Royal Academy of Performing Arts
- Abbreviation: RAPA
- Formation: 1952
- Type: Government body
- Legal status: Active
- Purpose: Cultural preservation and promotion
- Location: Thimphu, Bhutan;
- Coordinates: 27°29′N 89°38′E﻿ / ﻿27.48°N 89.64°E
- Region served: Bhutan
- Official language: Dzongkha, other languages of Bhutan
- Principal: Phub Wangdi
- Parent organization: Ministry of Home Affairs (Bhutan)
- Affiliations: Government of Bhutan

= Royal Academy of Performing Arts =

Bhutanese government body

The Royal Academy of Performing Arts (RAPA) renamed as the Traditional Performing Arts and Music Division is a Bhutanese government body within the Ministry of Home Affairs, Department of Culture and Dzongkha Development, that supports the preservation of traditional Bhutanese culture. It was founded in 1954 under the initiative of the Third Druk Gyalpo Jigme Dorji Wangchuck. In 1967, it was institutionalised as an academy and the Royal Dance troupe was its creation. The Academy is located in Thimphu, along Chhophel Lam.

==Activities==
The Academy trains young dancers and musicians in both religious and secular folk music and dance. The Academy also documents and performs live songs and dances from Bhutan's many diverse regions – from modern rigsar to centuries-old genres – and publishes its collections.

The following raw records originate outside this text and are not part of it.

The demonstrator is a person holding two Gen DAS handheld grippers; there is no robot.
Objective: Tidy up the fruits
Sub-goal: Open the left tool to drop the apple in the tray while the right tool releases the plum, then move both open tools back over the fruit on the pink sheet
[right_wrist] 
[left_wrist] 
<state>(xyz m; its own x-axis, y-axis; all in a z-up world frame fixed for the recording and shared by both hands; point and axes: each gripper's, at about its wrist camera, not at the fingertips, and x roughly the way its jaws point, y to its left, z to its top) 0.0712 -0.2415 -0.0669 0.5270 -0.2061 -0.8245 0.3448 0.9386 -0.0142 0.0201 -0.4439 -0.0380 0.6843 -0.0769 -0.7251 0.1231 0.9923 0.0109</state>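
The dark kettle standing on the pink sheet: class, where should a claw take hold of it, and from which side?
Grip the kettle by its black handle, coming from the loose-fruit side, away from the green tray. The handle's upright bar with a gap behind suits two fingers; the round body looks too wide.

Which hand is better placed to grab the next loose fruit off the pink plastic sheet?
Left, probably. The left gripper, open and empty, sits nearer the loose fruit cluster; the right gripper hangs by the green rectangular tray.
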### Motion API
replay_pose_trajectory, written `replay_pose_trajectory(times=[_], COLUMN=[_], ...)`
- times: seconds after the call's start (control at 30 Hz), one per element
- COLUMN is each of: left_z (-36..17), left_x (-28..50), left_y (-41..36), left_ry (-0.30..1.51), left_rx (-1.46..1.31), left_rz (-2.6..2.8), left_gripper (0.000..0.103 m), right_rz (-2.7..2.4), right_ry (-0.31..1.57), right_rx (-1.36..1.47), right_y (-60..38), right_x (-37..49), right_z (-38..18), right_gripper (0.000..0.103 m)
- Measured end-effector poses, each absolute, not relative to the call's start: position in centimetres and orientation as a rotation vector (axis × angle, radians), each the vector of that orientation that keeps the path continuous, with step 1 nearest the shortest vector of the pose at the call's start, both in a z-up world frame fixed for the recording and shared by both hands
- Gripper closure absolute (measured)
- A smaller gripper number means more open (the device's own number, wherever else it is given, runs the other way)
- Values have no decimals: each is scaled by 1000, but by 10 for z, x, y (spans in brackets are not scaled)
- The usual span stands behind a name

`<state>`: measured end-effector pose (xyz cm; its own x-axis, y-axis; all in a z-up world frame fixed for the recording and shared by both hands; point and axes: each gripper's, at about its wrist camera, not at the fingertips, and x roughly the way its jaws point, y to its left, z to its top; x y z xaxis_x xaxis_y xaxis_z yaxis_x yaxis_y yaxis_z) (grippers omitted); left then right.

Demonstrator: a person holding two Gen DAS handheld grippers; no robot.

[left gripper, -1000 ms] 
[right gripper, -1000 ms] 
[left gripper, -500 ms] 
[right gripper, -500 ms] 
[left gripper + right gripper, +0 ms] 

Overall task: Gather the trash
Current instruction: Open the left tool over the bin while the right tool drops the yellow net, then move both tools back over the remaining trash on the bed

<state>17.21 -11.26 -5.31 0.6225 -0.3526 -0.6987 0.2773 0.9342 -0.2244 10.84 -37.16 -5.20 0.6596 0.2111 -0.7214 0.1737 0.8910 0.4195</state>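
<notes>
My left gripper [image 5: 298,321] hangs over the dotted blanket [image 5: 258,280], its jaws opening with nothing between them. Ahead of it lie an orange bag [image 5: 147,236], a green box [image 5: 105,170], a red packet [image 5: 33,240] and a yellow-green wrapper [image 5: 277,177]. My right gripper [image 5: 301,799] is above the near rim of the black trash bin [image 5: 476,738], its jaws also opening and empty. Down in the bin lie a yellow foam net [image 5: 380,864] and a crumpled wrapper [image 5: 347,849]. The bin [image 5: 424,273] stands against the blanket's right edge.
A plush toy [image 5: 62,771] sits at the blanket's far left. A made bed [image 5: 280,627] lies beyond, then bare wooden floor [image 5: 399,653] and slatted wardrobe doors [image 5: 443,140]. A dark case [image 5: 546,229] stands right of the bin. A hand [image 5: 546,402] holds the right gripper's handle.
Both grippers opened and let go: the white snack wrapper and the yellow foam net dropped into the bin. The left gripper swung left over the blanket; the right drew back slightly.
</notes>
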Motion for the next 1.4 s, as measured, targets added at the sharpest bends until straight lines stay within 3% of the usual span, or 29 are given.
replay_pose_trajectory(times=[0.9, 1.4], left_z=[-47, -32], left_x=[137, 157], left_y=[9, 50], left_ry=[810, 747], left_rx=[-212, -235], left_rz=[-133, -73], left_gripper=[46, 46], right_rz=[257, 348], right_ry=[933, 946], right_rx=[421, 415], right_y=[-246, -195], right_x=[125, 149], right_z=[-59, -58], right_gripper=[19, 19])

The professional dancers of the Academy hold performances during the annual Thimphu Tsechu dance festival held at Tashichho Dzong. Throughout the year, its members give one-hour performances for guests and tour groups on request. The Academy also hosts public dance practices ahead of major events, such as the 2011 royal wedding, and performs abroad.

Leaders of the Academy further participate in international private nonprofit organizations promoting and preserving traditional Bhutanese music and culture.